Member of Uttar Pradesh Legislative Assembly
- In office (1985-1989), (1989-1991), (1991-1993), (1993-1996), (1996-2002), (2002 – 2007)
- Preceded by: Bhirgu Nath Chaturvedi
- Succeeded by: Rajesh Tripathi
- Constituency: Chillupar

Personal details
- Born: 5 August 1933 Tanda, Chillupar, Gorakhpur, Uttar Pradesh, India
- Died: 16 May 2023 (aged 89) Tiwari Hata, Chillupar, Gorakhpur, Uttar Pradesh, India
- Party: Samajwadi Party
- Other political affiliations: Indian National Congress All India Indira Congress (Tiwari) Akhil Bharatiya Loktantrik Congress Bahujan Samaj Party Independent
- Spouse: Ramlali Devi
- Children: 3, including Bhishma Shankar Tiwari Vinay Shankar Tiwari

= Hari Shankar Tiwari =

Indian gangster and politician

Hari Shankar Tiwari (5 August 1933 – 16 May 2023) was an Indian gangster and criminal turned politician. Tiwari was a member of the Uttar Pradesh Legislative Assembly from the village Tanda, Chillupar in Gorakhpur district.

Tiwari was a cabinet minister at the State Assembly in several governments.

In 1997, he became the Transport minister in the Kalyan Singh government. In 2000, he was the Stamp and Registration cabinet minister in BJP's Ram Prakash Gupta's government. In 2001, he was appointed Science and Technology minister in Rajnath Singh government. In 2002, he was the cabinet minister in Mayawati's Government. He served as a minister also in the Mulayam Singh Yadav (Samajwadi Party) government (2003–2007).

==Personal life==
Tiwari Hata in Gorakhpur was the official residence of Harishankar Tiwari. His son Bhishma Shankar Tiwari, was Member of Parliament, Sant Kabir Nagar seat west of Gorakhpur.

Another son, Vinay Shankar Tiwari, stood from Gorakhpur but lost to Yogi Adityanath by a margin of votes. He also lost a runoff election from Ballia in 2007 by 130,000 votes. He was an MLA from Chillupar from 2018 to 2022.

Nephew Ganesh Shankar Pandey was a state legislator from Maharajganj. In 2010 he won the MLC election for the fourth consecutive time, and was the speaker of the legislative council.

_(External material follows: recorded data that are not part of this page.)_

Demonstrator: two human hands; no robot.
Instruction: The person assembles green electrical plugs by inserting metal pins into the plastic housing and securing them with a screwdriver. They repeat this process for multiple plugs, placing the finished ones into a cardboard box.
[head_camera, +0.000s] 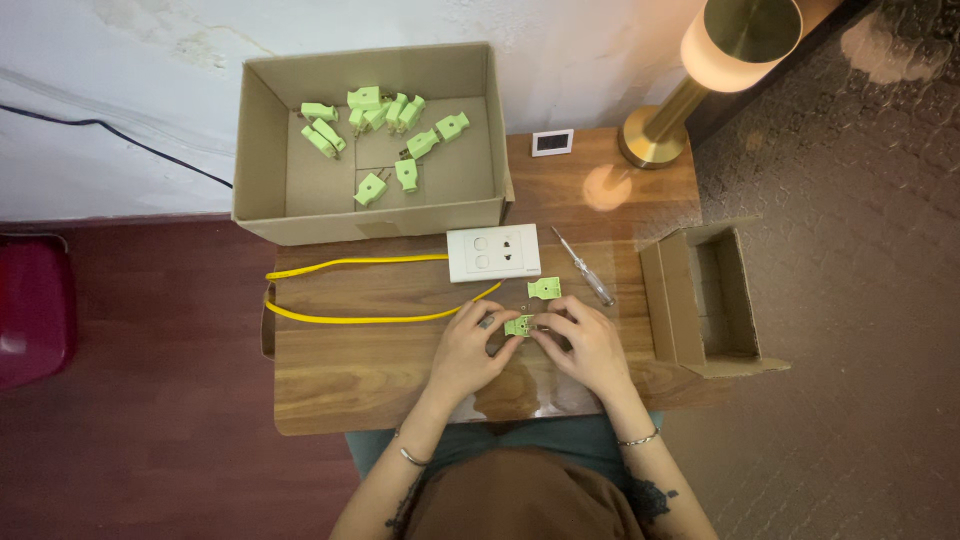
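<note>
Both hands down at the near middle of the table (330, 385), pinching one small green plug half (519, 325) between them: left hand (470, 350) with fingertips closed on its left edge, right hand (590, 345) closed on the right edge, rest of the fingers curled in. Other half, the cover (544, 288), lying loose just beyond the hands, close to the yellow wire (350, 318) where it runs up toward the white socket (493, 253). Screwdriver (583, 266) parked to the right of the socket, pointing diagonally. Biggest worry, guessing here: tiny bits. Looks like a couple of specks near the cover, maybe screws, too small to tell, and on a glossy top like that, one nudge from a wrist and off the near edge onto the floor. Same for the cover itself, sitting right in the sweep path of the right hand when reaching for the screwdriver. Also, a two-hand pinch on something that small means a slip could flick it away, or pop the metal contacts out of their seats. Wire loop hanging off the left edge could snag and drag the socket. Big box (262, 140) of spare plugs (370, 188) at the far left, small box (678, 300) at the right edge tipped on its side, looking a bit precarious there. Lamp (700, 70) glare on the wood not helping with spotting dropped screws either.
</note>
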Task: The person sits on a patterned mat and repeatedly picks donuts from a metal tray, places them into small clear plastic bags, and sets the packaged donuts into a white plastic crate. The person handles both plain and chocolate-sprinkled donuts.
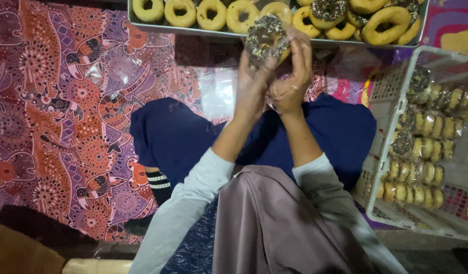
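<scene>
A chocolate-sprinkled doughnut [266, 38] is held up between both my hands, just in front of the metal tray [158, 26]. My left hand [252, 83] grips it from the lower left, and my right hand [291, 76] from the right side. A thin clear plastic wrap seems to be around the doughnut, though I cannot tell for sure. Both arms reach forward over my crossed legs in dark blue cloth [168, 134].
The tray at the top carries several plain and sprinkled doughnuts [211, 14]. A white plastic basket [377, 101] on the right holds rows of wrapped doughnuts [422, 147]. Clear plastic bags [219, 91] lie on the patterned cloth [61, 111] that covers the floor.
</scene>
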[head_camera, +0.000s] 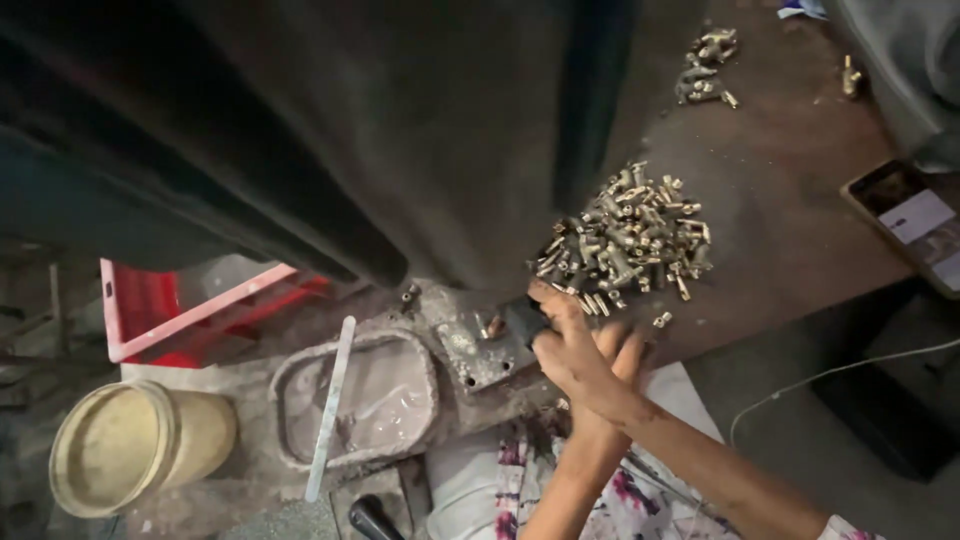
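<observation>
Dark machine housing (300, 130) fills the top of your view, closest to your head, and under its lower edge your two hands meet at the small metal fixture plate (480, 352) set on the worktop (800, 230). Your right hand (572, 352) lies over the left hand (618, 345), so you cannot tell from here whether the left is closed on anything; the right has its fingers curled around a dark block (524, 322) on the plate, beside a single brass fitting (494, 326) seated there. The heap of brass fittings (625, 235) lies just beyond your hands, toward the worktop's far edge, with a smaller cluster (706, 68) well apart near its far corner. You appear to be seating or clamping one fitting; the next move likely calls for a firm, square hold on the block, fingers kept out from under the housing.
</observation>
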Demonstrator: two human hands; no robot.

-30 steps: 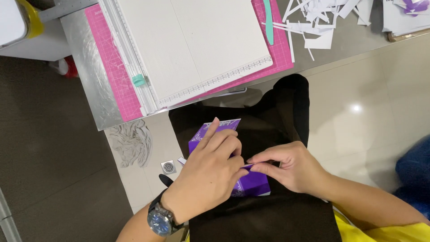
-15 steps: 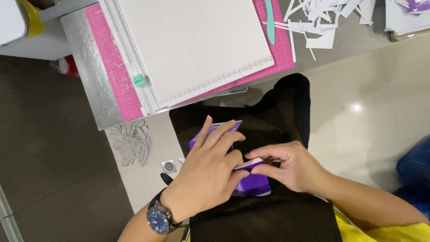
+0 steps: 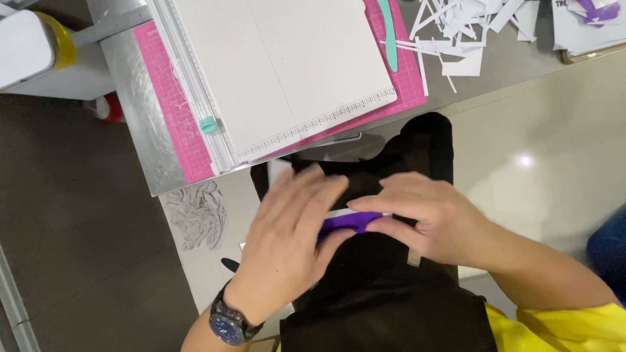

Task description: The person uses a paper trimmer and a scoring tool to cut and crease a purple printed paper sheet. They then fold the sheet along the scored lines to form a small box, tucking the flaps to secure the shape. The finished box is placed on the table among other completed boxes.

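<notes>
A folded purple paper piece (image 3: 349,221) with a white edge is held over my black-clad lap (image 3: 385,293). My left hand (image 3: 290,241), with a dark wristwatch (image 3: 228,321) on the wrist, lies flat over its left part, fingers pointing up and right, slightly blurred. My right hand (image 3: 427,218) pinches the right end of the paper between thumb and fingers. Most of the paper is hidden under my hands.
A white paper trimmer (image 3: 280,72) lies on a pink cutting mat (image 3: 173,111) on the grey table. A teal tool (image 3: 389,32) and white paper scraps (image 3: 463,32) are at the back right. A crumpled clear wrapper (image 3: 195,215) lies on the floor at left.
The purple paper has been folded flatter into a narrow strip. Both hands have moved up and closed over it, and my left hand now covers more of it.
</notes>
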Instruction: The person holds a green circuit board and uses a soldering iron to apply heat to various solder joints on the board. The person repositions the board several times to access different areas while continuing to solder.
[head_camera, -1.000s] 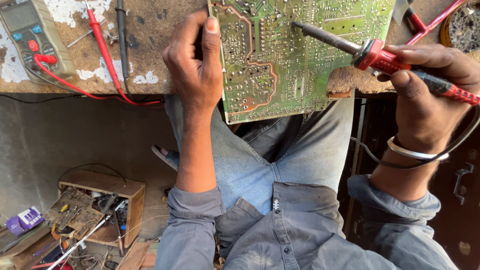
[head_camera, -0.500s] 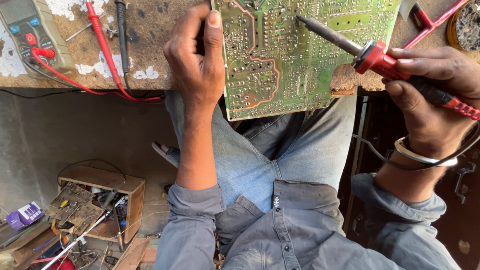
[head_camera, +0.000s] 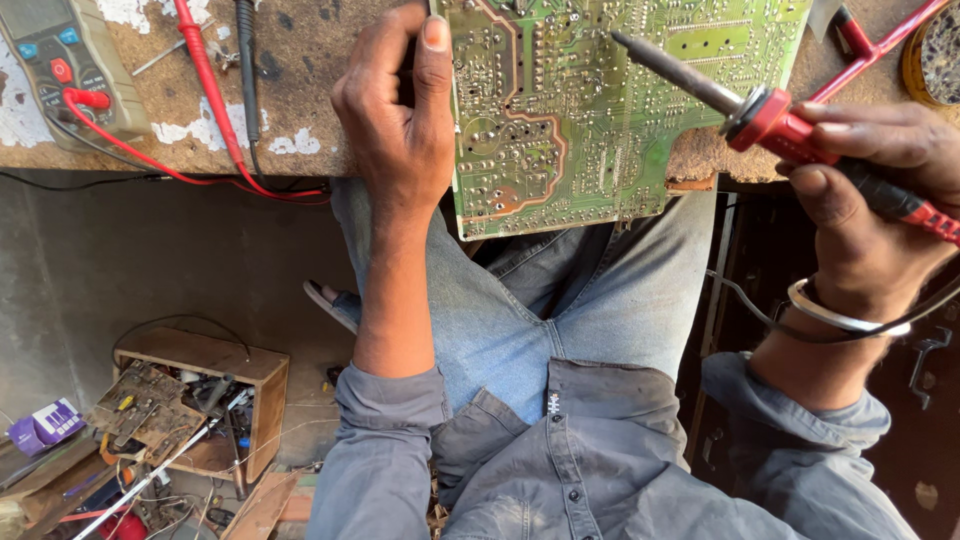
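Your left hand (head_camera: 400, 110) has its fingers closed over the left edge of the green circuit board (head_camera: 580, 110), thumb flat on its solder side. The board overhangs the near edge of the bench (head_camera: 250, 110), above your lap. Your right hand (head_camera: 870, 190), right of the board, grips the red soldering iron (head_camera: 790, 125), its tip hovering over the board's upper middle. Left of the board lies a multimeter (head_camera: 60, 60).

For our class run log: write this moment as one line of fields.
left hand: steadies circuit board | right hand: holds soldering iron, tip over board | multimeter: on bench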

Tiwari was succeeded by Rajesh Tripathi. After that Vinay Shankar Tiwari won again from the Chillupar constituency in the 17th Legislative Assembly of Gorakhpur. The latter however lost to Tripathi in the 2022 Uttar Pradesh Legislative Assembly election.

Tiwari died of kidney failure on 16 May 2023, at the age of 89.

==Positions held==

| # | From | To | Position | Party |
|---|---|---|---|---|
| 1. | 1985 | 1989 | MLA (1st term) from Chillupar | IND |
| 2. | 1989 | 1991 | MLA (2nd term) from Chillupar | INC |
| 3. | 1991 | 1993 | MLA (3rd term) from Chillupar | INC |
| 4. | 1993 | 1996 | MLA (4th term) from Chillupar | INC |
| 5. | 1996 | 2002 | MLA (5th term) from Chillupar | AIIC(T) |
| 6. | 2002 | 2007 | MLA (6th term) from Chillupar | ABLTC |

Note: He also contested from same seat in 2007 and 2012, but lost.